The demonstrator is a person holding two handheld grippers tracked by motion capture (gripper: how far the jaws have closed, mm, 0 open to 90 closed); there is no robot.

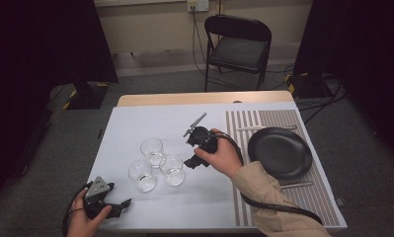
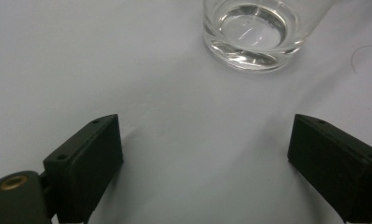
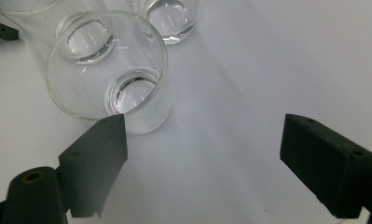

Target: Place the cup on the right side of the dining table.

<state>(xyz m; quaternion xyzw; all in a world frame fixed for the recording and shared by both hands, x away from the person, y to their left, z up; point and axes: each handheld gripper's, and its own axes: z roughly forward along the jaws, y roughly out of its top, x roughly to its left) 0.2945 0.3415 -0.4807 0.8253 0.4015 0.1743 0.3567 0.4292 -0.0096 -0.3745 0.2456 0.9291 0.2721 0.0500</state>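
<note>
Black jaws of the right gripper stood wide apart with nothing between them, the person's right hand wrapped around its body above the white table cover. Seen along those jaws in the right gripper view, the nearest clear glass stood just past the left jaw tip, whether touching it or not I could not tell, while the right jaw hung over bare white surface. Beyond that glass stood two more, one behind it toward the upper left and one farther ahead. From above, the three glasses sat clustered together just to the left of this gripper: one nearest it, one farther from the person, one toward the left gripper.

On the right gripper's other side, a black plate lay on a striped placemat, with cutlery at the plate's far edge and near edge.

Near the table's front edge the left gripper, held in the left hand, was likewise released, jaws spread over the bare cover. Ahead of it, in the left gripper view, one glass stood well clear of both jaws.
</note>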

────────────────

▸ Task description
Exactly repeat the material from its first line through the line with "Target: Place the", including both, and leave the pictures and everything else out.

▸ Expected answer
The demonstrator is a person holding two handheld grippers tracked by motion capture (gripper: how far the jaws have closed, mm, 0 open to 90 closed); there is no robot.


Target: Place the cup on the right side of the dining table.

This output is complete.